* [To do]
Retype, word for word, each line between the lines holding "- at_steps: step" and "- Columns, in", inclusive, and leave the rest of the data alone.
▼
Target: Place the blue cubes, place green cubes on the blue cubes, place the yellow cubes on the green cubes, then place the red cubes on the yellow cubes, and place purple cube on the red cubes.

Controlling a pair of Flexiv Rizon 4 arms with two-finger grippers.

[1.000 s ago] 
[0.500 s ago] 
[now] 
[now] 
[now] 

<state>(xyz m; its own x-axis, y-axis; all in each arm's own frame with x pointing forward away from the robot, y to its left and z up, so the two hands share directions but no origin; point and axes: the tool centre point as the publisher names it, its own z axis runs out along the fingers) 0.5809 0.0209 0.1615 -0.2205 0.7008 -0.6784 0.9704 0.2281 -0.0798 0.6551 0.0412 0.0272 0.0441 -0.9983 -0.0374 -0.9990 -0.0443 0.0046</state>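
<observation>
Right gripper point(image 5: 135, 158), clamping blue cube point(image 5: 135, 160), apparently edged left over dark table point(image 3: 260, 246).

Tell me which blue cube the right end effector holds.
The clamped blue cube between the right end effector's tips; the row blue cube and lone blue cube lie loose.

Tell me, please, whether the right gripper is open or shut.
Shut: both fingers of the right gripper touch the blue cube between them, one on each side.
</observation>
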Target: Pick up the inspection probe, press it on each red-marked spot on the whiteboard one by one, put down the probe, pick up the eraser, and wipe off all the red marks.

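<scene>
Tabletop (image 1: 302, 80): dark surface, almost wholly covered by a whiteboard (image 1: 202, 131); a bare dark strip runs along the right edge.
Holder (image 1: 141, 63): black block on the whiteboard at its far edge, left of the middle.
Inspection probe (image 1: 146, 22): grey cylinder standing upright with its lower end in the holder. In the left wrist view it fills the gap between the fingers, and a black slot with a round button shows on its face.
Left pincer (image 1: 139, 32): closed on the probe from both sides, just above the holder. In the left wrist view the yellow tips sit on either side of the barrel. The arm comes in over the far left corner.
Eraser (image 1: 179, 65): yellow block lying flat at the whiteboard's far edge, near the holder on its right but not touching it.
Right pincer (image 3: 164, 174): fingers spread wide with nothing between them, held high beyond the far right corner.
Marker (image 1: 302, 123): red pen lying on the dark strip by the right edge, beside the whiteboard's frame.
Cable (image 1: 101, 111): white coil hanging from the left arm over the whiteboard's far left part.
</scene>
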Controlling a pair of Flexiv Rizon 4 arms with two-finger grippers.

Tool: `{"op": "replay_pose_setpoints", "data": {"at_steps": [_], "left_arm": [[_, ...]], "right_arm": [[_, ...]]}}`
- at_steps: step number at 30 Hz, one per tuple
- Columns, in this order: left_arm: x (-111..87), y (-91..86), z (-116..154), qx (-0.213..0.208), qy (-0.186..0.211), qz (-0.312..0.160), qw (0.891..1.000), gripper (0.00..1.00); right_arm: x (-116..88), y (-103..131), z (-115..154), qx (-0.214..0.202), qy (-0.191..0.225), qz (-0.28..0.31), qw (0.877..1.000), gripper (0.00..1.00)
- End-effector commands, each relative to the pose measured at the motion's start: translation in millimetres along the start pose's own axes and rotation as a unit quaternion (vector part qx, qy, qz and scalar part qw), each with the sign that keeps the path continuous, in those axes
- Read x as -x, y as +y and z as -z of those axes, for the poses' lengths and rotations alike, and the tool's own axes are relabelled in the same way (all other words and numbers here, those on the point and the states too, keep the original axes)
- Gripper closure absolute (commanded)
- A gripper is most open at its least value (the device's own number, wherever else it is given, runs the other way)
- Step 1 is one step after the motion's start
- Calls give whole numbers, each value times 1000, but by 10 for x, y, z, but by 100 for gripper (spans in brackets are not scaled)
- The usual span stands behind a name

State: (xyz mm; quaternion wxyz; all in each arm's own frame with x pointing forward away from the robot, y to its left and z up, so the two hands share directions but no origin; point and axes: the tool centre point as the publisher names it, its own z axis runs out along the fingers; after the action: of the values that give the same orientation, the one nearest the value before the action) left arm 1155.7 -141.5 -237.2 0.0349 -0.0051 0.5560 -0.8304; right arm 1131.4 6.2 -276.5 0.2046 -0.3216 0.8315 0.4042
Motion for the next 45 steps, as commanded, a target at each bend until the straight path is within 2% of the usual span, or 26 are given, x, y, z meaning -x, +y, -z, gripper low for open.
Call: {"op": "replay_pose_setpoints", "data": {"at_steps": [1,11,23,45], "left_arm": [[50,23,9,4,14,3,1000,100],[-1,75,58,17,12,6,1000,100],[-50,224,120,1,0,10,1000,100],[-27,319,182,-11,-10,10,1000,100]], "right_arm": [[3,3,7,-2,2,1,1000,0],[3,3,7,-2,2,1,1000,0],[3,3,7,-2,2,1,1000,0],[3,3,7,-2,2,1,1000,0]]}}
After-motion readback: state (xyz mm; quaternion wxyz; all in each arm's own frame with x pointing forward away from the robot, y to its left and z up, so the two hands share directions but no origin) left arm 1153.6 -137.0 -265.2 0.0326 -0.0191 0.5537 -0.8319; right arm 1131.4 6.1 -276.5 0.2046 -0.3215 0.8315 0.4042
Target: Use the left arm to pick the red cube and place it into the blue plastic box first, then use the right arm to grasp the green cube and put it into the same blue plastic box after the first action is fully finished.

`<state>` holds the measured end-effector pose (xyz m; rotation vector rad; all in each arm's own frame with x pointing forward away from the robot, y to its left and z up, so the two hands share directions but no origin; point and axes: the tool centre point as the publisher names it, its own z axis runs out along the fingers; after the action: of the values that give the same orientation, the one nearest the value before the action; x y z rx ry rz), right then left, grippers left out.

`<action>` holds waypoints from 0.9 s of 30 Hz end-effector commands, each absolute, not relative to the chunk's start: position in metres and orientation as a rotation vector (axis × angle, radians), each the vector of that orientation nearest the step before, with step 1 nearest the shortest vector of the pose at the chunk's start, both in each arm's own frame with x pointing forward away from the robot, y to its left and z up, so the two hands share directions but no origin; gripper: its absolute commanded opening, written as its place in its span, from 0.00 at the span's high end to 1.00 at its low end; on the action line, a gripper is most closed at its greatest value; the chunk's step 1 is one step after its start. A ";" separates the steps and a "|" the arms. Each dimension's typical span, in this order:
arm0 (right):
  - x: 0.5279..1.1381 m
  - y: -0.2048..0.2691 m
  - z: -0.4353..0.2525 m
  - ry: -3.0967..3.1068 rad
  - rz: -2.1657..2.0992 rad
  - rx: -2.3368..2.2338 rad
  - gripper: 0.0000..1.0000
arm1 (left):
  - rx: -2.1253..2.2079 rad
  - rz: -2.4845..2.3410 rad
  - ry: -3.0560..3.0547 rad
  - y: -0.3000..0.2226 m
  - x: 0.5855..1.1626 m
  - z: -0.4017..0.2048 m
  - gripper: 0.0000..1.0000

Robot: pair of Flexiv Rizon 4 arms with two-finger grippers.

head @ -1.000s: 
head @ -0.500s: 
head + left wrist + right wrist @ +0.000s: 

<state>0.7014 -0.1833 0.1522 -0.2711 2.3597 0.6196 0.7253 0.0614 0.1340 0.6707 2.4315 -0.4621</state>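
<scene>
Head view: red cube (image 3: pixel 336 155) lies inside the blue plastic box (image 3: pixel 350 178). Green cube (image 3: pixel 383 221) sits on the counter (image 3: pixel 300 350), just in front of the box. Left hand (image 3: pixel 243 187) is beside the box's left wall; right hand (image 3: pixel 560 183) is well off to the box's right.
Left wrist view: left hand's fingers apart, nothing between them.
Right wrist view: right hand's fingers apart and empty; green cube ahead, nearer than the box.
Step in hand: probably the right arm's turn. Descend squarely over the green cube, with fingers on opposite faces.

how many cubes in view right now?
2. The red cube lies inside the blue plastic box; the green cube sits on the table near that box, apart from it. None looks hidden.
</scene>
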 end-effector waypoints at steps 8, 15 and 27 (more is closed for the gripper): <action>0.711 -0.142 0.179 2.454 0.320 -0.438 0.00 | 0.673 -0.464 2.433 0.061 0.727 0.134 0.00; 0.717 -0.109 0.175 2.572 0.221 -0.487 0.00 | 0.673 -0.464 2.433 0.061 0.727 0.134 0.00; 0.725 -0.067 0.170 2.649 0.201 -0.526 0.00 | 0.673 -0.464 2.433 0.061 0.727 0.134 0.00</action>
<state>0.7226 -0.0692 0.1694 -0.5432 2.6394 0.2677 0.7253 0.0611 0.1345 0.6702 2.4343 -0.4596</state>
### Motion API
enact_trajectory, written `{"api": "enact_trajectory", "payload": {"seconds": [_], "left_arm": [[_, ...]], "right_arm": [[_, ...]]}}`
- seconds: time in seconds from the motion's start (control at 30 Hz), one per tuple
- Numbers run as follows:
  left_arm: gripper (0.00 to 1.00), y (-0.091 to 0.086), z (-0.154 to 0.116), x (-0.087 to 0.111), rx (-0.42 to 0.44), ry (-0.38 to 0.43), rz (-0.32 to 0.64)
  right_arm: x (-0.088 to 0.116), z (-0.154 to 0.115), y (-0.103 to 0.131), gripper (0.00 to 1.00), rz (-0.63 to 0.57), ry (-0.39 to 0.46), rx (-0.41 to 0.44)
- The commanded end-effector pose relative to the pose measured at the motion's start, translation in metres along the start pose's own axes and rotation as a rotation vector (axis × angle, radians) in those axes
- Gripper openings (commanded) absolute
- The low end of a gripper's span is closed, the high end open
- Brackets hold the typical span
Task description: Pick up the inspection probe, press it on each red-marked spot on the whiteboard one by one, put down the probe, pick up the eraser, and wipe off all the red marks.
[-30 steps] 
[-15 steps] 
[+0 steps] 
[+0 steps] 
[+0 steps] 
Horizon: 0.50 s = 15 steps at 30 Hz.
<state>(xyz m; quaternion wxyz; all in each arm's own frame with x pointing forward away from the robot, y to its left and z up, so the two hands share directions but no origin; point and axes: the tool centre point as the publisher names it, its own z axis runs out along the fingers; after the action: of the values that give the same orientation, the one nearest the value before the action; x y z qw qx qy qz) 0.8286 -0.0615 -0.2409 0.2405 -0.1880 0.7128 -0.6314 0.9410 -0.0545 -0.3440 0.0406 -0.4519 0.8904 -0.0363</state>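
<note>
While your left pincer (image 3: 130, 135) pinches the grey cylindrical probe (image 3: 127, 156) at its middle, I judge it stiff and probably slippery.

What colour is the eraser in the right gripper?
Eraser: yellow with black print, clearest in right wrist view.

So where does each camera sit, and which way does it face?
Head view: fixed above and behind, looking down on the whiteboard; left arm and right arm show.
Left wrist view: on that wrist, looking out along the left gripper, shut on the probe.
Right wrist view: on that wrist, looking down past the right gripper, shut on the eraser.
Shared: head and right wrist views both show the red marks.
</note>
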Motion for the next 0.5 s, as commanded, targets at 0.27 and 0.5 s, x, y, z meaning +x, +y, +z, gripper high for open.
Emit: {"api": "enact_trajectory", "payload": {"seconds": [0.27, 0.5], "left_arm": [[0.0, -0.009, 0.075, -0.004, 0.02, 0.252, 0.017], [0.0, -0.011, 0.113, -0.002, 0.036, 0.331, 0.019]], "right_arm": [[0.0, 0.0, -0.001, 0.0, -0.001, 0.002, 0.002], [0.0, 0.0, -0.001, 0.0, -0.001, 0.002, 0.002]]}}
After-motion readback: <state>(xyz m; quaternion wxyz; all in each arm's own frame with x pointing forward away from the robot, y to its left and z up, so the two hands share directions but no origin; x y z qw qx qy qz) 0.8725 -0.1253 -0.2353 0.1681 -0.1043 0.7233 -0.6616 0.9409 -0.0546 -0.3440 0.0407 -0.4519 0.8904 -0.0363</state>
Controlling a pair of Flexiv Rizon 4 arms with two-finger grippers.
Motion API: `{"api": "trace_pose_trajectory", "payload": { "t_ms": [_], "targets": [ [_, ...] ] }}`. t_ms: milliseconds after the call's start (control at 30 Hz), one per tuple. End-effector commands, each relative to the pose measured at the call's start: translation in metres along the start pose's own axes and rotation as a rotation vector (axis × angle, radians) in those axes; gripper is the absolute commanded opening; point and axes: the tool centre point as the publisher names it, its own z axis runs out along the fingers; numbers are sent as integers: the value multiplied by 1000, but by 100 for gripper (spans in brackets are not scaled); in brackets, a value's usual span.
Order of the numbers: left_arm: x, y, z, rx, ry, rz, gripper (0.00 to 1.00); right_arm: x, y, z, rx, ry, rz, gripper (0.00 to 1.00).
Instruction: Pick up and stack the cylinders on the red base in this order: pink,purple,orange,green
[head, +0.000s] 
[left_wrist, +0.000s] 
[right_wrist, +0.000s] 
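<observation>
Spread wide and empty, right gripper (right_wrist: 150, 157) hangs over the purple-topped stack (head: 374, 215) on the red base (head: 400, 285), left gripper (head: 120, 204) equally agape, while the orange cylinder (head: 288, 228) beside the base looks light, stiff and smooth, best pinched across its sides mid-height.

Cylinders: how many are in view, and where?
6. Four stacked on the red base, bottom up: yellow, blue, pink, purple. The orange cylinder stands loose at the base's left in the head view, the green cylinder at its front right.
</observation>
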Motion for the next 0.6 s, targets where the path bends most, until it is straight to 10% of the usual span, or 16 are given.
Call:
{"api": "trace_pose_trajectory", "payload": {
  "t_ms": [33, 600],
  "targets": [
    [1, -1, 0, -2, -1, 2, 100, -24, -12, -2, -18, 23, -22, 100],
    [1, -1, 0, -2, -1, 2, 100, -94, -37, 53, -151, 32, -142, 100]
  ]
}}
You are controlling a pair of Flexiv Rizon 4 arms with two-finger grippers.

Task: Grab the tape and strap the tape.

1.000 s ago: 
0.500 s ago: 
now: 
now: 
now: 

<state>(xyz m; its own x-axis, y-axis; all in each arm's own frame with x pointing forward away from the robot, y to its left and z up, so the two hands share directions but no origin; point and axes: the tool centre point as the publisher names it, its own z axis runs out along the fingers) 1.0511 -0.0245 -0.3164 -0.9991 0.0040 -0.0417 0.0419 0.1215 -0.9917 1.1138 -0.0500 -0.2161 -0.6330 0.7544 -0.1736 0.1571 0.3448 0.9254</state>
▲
* [Answer for the task]
- at_steps: step number at 30 Hz, one per tuple
- Columns, in this order: left_arm: x (-111..87), y (-91..86), z (-116..154), qx (-0.213..0.208), qy (-0.186..0.211), qz (-0.312..0.160), qw (0.891..1.000), gripper (0.00..1.00); right_arm: x (-116..88), y (-103..131), z (-115..154), qx (-0.214..0.202), qy (-0.191..0.225), qz (-0.28..0.31), qw (0.877..1.000), gripper (0.00..1.00)

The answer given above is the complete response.